Would you please copy the part of the material below that opens with the line containing "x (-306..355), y" and closes with the line containing "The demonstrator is"? Copy it exactly, and only it.

Data block Block Start

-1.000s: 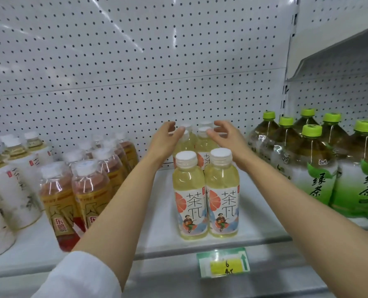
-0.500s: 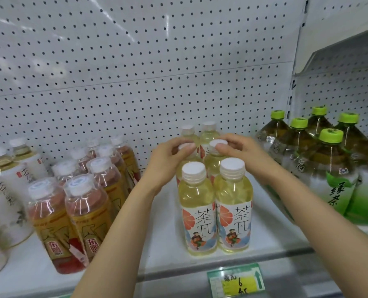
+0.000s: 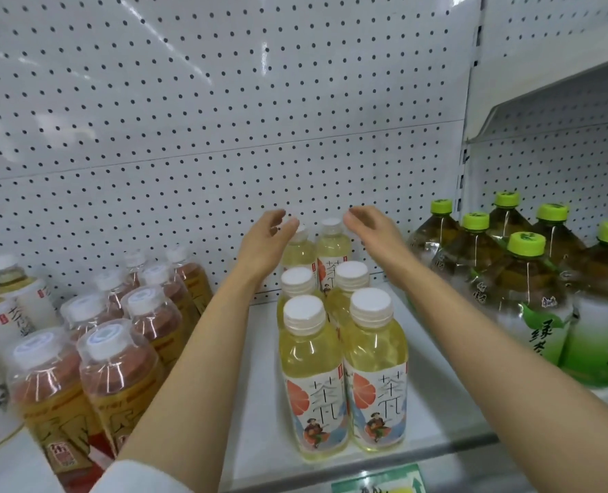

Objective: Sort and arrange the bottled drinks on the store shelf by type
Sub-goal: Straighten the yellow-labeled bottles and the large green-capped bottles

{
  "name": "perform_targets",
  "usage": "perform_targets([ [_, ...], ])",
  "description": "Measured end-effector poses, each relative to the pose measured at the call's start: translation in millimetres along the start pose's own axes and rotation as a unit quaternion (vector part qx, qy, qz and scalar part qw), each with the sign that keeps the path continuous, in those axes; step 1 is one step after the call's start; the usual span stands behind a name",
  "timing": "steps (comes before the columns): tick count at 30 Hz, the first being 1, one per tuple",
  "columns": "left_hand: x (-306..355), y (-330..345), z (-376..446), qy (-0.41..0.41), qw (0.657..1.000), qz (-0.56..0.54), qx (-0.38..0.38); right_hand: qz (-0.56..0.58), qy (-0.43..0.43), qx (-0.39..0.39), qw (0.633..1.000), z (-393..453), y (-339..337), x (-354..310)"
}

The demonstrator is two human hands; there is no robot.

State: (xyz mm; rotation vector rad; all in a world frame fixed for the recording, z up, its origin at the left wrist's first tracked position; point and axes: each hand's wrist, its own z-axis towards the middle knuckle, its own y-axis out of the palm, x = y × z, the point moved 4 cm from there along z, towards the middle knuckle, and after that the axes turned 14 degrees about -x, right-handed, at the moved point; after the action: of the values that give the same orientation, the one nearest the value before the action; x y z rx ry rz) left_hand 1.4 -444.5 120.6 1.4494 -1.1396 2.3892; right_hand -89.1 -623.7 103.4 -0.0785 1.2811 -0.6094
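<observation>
Pale yellow tea bottles [image 3: 341, 378] with white caps stand in two columns, three deep, at the middle of the white shelf [image 3: 252, 421]. My left hand [image 3: 265, 243] hovers open beside the back left bottle [image 3: 297, 249], fingers close to its cap. To the right of the back right bottle [image 3: 332, 240] my right hand [image 3: 373, 231] is open too, fingertips near the cap. Neither hand grips a bottle.
Amber tea bottles [image 3: 117, 368] with clear cap covers stand in rows on the left, white-labelled bottles [image 3: 7, 314] beyond them. Large green-capped green tea bottles [image 3: 530, 304] fill the right. A pegboard wall [image 3: 224, 119] backs the shelf. A green price tag [image 3: 381, 483] is on the front edge.
Both hands let go of the middle pair of yellow bottles and moved back and up to the rear pair, fingers now spread. The camera moved closer.
</observation>
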Motion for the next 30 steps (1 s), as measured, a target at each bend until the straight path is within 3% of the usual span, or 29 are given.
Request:
perform_targets([
  [5,-27.8,22.0,40.3,-0.039,0.997,0.030,-0.054,0.020,0.058,-0.058,0.996,40.4,19.6,39.1],
  [10,-38.0,23.4,44.2,-0.024,0.998,0.005,-0.066,0.026,0.048,-0.093,0.994,45.1,32.9,48.4],
  [18,-36.8,25.0,5.0,0.013,0.999,-0.042,-0.019,0.088,0.041,-0.150,0.984,6.9,35.4,44.7],
  [24,-33.1,26.0,-34.8,0.032,0.994,-0.099,-0.032,0.156,0.058,-0.152,0.974,-19.2,35.2,44.3],
  [30,-29.7,27.3,-51.9,0.030,0.990,-0.130,-0.039,0.285,0.081,-0.188,0.937,-28.6,38.5,48.1],
])
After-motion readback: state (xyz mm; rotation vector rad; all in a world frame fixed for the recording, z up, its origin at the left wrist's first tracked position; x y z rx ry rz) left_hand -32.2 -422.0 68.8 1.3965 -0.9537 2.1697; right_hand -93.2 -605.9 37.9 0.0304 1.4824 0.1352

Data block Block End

> Written solution
  "columns": "left_hand: x (-306..355), y (-330..345), z (-376..446), qy (-0.41..0.41), qw (0.657..1.000), qz (-0.56..0.54), qx (-0.38..0.38); right_hand: qz (-0.56..0.58), qy (-0.43..0.43), qx (-0.39..0.39), qw (0.633..1.000), z (-393..453), y (-339..337), x (-354..310)"
}

The demonstrator is two human hands; there is no robot.

What precedes this is the full answer.